■ **Problem**
Copy out each line below in which the string "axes" appears.

■ **Information provided**
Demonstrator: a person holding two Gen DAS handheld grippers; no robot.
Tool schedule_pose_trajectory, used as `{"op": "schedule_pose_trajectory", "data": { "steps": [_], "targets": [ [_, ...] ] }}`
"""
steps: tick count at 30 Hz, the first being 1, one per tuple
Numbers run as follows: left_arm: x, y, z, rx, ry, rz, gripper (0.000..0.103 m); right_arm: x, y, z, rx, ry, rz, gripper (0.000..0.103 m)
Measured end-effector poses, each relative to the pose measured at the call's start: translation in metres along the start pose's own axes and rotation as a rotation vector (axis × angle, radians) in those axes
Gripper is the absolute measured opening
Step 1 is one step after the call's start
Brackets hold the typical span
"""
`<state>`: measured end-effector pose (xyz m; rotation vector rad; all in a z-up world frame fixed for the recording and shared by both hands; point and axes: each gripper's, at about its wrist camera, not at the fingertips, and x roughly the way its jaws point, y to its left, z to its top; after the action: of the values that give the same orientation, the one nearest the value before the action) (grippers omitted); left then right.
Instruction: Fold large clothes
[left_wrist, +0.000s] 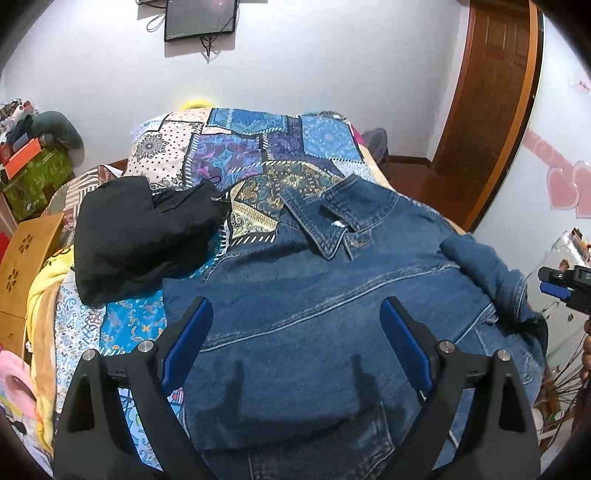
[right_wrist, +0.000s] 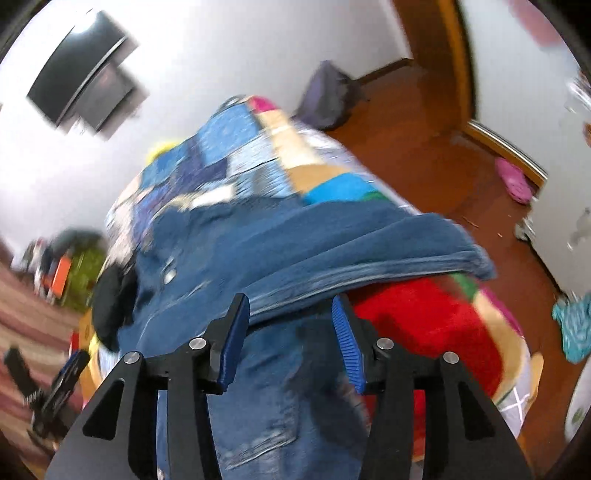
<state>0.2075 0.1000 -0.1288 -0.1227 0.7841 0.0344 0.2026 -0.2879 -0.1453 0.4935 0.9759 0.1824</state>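
Observation:
A blue denim jacket (left_wrist: 332, 295) lies on the patchwork-covered bed (left_wrist: 258, 155), collar (left_wrist: 325, 218) toward the far end, one sleeve (left_wrist: 487, 273) folded in over its right side. My left gripper (left_wrist: 297, 314) hovers open and empty above the jacket's middle. My right gripper (right_wrist: 291, 317) is open at the jacket's right edge, just below the folded sleeve (right_wrist: 369, 243); the view is blurred. The right gripper also shows at the right edge of the left wrist view (left_wrist: 565, 288), beside the bed. The left gripper shows low at the left of the right wrist view (right_wrist: 55, 384).
A black garment (left_wrist: 140, 236) lies on the bed left of the jacket. A red blanket (right_wrist: 424, 328) hangs at the bed's right side. Boxes and clutter (left_wrist: 29, 166) stand on the left. A wooden door (left_wrist: 491, 92) and brown floor (right_wrist: 424, 147) are on the right.

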Motion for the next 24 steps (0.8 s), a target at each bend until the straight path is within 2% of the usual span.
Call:
{"op": "schedule_pose_trajectory", "data": {
  "steps": [8, 12, 17, 24],
  "targets": [
    [0.005, -0.008, 0.002, 0.021, 0.007, -0.006, 0.092, 0.035, -0.047, 0.012, 0.213, 0.052, 0.025, 0.043],
    [0.01, -0.009, 0.002, 0.02, 0.019, -0.004, 0.092, 0.053, -0.066, 0.012, 0.328, 0.091, 0.097, 0.043],
    [0.016, -0.003, 0.0, -0.014, 0.047, -0.028, 0.092, 0.061, -0.072, 0.014, 0.396, 0.111, 0.137, 0.044],
    [0.019, 0.003, -0.004, -0.042, 0.074, -0.052, 0.092, 0.052, -0.075, 0.003, 0.42, 0.126, 0.161, 0.045]
  ]
}}
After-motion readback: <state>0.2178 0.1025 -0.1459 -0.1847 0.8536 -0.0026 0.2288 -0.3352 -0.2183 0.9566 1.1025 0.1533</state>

■ **Solution below**
Measured end-effector poses, each relative to the pose measured at the call's start: translation in metres along the start pose's own axes and rotation as a rotation vector (axis × angle, radians) in those axes
`<state>`: measured end-effector pose (xyz m; rotation vector rad; all in a z-up world frame fixed for the recording and shared by both hands; point and axes: each gripper's, at about its wrist camera, not at the fingertips, and x roughly the way its jaws point, y to its left, z to its top; after the action: of the values that give the same orientation, the one nearest the value before the action) (grippers omitted); left then right.

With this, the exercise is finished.